Work task — The required answer is every line of the data containing the word "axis".

Task inputs Block Start

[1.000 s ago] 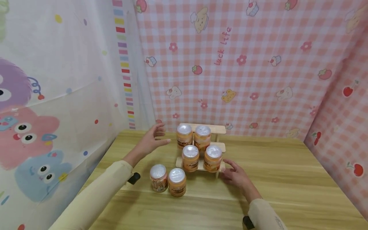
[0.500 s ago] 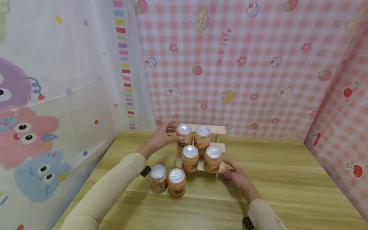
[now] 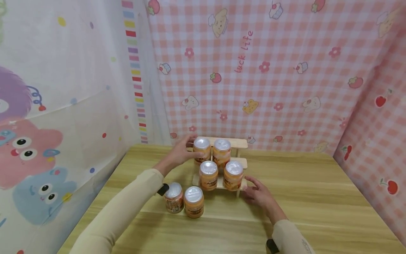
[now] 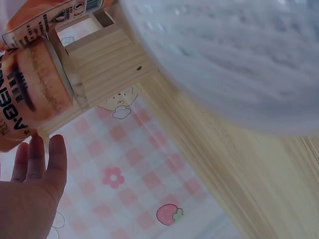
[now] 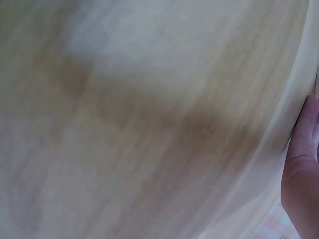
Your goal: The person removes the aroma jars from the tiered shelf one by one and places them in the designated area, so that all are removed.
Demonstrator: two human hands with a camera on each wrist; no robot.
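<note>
A small stepped wooden rack holds orange-labelled cans with silvery tops. My left hand grips the rear left can, thumb at its front and fingers on its far side. In the left wrist view, the fingertips meet the orange label of a can. Beside it on the rack stands the rear right can; the front left can and front right can are on the lowest step. My right hand rests against the rack's right end, fingers loosely extended.
Two more cans stand on the wooden table in front of the rack, a left one near my left sleeve and a right one. A pink checked cloth hangs behind; a white patterned cloth hangs at left.
My left hand has moved right from beside the rack to the rear left can and taken hold of it. My right hand stays at the rack's right end. The cans look unmoved.
</note>
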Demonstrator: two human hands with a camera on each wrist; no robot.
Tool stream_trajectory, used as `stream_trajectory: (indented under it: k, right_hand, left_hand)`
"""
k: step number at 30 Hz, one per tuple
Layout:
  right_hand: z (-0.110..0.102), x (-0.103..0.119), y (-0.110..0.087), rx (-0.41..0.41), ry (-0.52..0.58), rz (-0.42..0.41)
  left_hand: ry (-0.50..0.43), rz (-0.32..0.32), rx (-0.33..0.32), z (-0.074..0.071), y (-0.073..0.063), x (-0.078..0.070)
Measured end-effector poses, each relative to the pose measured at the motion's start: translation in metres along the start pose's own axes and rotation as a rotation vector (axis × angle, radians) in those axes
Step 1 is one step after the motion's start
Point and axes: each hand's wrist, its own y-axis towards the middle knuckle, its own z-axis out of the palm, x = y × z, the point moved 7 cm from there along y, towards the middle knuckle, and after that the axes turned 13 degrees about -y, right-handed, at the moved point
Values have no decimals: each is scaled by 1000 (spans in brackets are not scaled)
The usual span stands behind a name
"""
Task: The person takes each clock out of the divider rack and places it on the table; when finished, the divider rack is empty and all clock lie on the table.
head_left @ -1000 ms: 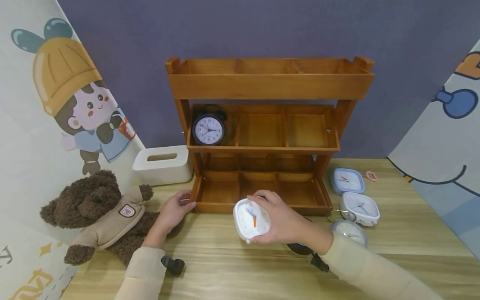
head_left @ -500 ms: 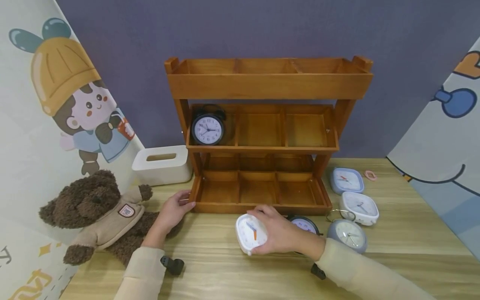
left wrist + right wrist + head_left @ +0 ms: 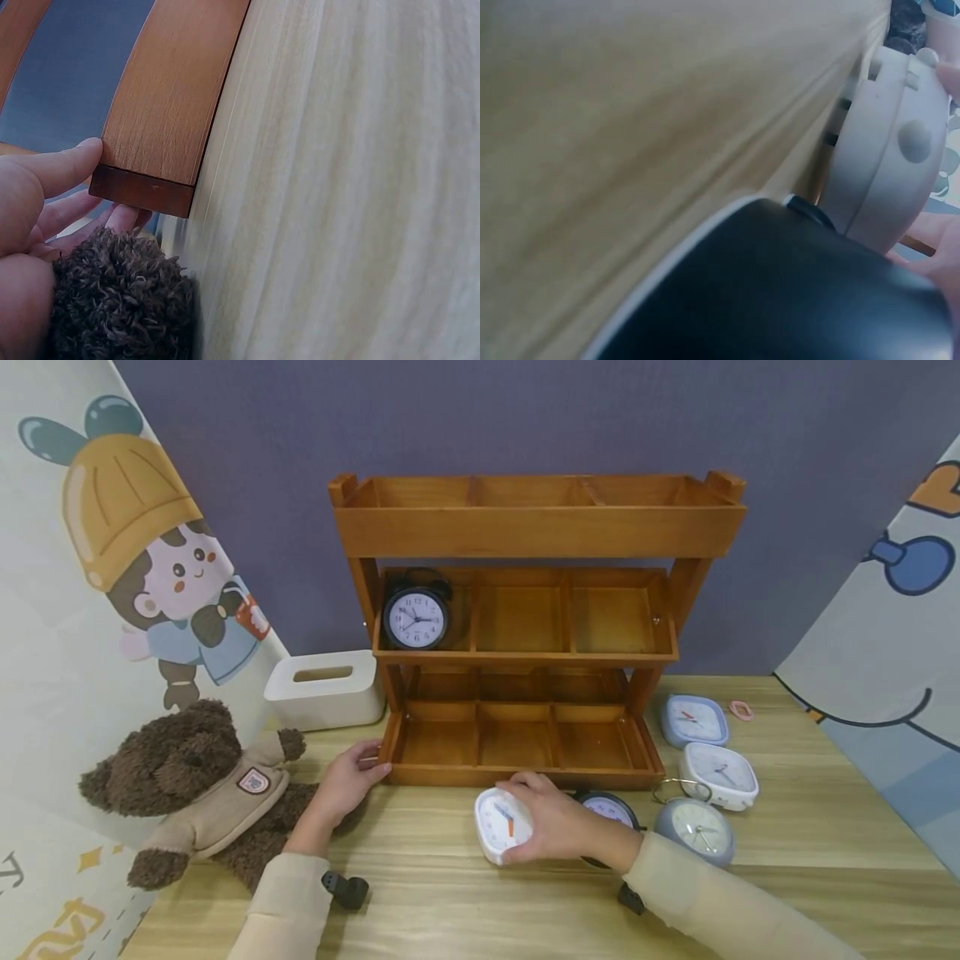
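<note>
My right hand [image 3: 551,822] grips a white square alarm clock [image 3: 497,827] by its right side, face up, low over the table in front of the rack. In the right wrist view the white clock [image 3: 889,150] shows its side, close to the wood surface. A black round clock [image 3: 609,810] lies partly hidden behind the right wrist; a dark rounded body [image 3: 795,292] fills the foreground of the right wrist view. My left hand [image 3: 351,783] holds the front left corner of the brown wooden rack [image 3: 525,777], thumb on one side of the end board [image 3: 142,187], fingers on the other.
Another black alarm clock [image 3: 416,618] stands in the middle tier's left compartment. To the right sit a blue square clock [image 3: 696,722], a white clock [image 3: 720,775], a grey twin-bell clock [image 3: 697,831] and a pink ring [image 3: 741,711]. A teddy bear [image 3: 225,793] and tissue box [image 3: 326,693] are left.
My right hand has brought the white clock down towards the table and slightly right. The black clock behind the wrist and the grey clock show more now. My left hand stays at the corner.
</note>
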Motion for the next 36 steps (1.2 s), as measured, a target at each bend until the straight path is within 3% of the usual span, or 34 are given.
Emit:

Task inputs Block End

Result for this exercise —
Measured end-effector poses, each relative to the pose measured at the motion's start: translation in metres along the start pose's own axes and rotation as a rotation vector (axis × angle, radians) in those axes
Point and axes: each hand's wrist, its own y-axis towards the middle knuckle, its own z-axis out of the palm, x = y × z, the point moved 7 cm from there along y, towards the middle knuckle, and after that the axes turned 13 degrees about -y, right-handed, at the moved point

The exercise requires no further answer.